◆ **EXERCISE REQUIREMENTS**
Without including the pictures, copy each line below exactly as it reads.

◆ **INPUT DATA**
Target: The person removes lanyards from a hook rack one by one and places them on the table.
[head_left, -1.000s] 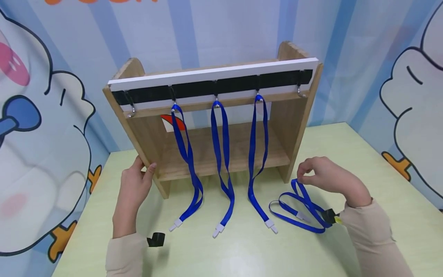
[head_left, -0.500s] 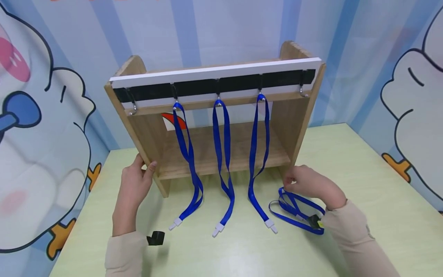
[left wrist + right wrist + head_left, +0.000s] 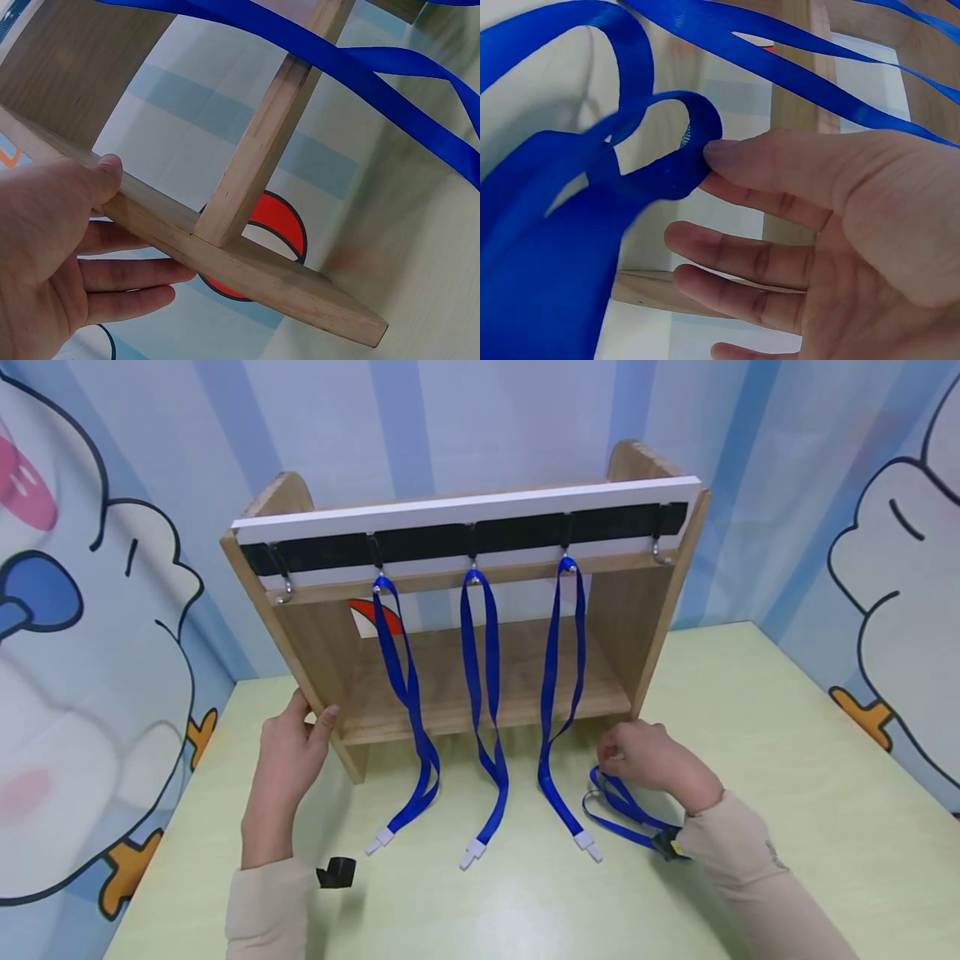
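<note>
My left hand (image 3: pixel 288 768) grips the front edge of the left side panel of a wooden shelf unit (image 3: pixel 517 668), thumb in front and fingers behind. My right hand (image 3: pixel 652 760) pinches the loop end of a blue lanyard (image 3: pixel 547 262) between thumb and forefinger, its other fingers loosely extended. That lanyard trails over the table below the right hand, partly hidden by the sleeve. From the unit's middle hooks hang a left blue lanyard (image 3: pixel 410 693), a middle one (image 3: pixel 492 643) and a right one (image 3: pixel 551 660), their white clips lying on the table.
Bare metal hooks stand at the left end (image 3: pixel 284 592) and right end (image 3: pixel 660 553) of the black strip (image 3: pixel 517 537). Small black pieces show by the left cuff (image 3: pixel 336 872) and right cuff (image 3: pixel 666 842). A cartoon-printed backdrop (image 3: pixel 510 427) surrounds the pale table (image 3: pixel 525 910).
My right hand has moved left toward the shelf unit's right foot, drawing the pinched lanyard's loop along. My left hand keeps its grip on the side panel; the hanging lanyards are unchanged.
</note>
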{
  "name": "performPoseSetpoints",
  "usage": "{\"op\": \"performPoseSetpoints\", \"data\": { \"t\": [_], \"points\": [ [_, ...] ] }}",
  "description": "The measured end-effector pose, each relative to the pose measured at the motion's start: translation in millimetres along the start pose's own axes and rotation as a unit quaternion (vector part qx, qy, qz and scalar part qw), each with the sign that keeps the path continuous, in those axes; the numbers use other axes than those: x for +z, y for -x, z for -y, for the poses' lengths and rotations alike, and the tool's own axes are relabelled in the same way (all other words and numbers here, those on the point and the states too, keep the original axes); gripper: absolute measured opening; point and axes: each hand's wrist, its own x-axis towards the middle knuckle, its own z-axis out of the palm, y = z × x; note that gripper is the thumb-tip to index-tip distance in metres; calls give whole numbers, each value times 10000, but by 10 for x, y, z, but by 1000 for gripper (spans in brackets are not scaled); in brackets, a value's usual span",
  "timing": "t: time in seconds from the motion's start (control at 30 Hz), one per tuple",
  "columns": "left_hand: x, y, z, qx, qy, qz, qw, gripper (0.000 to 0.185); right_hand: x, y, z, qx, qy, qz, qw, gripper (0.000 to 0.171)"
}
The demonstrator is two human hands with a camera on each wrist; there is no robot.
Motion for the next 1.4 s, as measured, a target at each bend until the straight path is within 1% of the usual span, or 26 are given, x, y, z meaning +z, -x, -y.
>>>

◆ **OUTPUT OF THE TASK**
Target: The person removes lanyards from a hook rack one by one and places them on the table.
[head_left, -1.000s] 
[head_left, -0.500s] 
[left wrist + right wrist + head_left, +0.000s] 
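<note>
My left hand (image 3: pixel 288 768) grips the front edge of the left side panel of a wooden shelf unit (image 3: pixel 517 668), thumb in front and fingers behind. My right hand (image 3: pixel 652 760) pinches the loop end of a blue lanyard (image 3: pixel 547 262) between thumb and forefinger, its other fingers loosely extended. That lanyard trails over the table below the right hand, partly hidden by the sleeve. From the unit's middle hooks hang a left blue lanyard (image 3: pixel 410 693), a middle one (image 3: pixel 492 643) and a right one (image 3: pixel 551 660), their white clips lying on the table.
Bare metal hooks stand at the left end (image 3: pixel 284 592) and right end (image 3: pixel 660 553) of the black strip (image 3: pixel 517 537). Small black pieces show by the left cuff (image 3: pixel 336 872) and right cuff (image 3: pixel 666 842). A cartoon-printed backdrop (image 3: pixel 510 427) surrounds the pale table (image 3: pixel 525 910).
My right hand has moved left toward the shelf unit's right foot, drawing the pinched lanyard's loop along. My left hand keeps its grip on the side panel; the hanging lanyards are unchanged.
</note>
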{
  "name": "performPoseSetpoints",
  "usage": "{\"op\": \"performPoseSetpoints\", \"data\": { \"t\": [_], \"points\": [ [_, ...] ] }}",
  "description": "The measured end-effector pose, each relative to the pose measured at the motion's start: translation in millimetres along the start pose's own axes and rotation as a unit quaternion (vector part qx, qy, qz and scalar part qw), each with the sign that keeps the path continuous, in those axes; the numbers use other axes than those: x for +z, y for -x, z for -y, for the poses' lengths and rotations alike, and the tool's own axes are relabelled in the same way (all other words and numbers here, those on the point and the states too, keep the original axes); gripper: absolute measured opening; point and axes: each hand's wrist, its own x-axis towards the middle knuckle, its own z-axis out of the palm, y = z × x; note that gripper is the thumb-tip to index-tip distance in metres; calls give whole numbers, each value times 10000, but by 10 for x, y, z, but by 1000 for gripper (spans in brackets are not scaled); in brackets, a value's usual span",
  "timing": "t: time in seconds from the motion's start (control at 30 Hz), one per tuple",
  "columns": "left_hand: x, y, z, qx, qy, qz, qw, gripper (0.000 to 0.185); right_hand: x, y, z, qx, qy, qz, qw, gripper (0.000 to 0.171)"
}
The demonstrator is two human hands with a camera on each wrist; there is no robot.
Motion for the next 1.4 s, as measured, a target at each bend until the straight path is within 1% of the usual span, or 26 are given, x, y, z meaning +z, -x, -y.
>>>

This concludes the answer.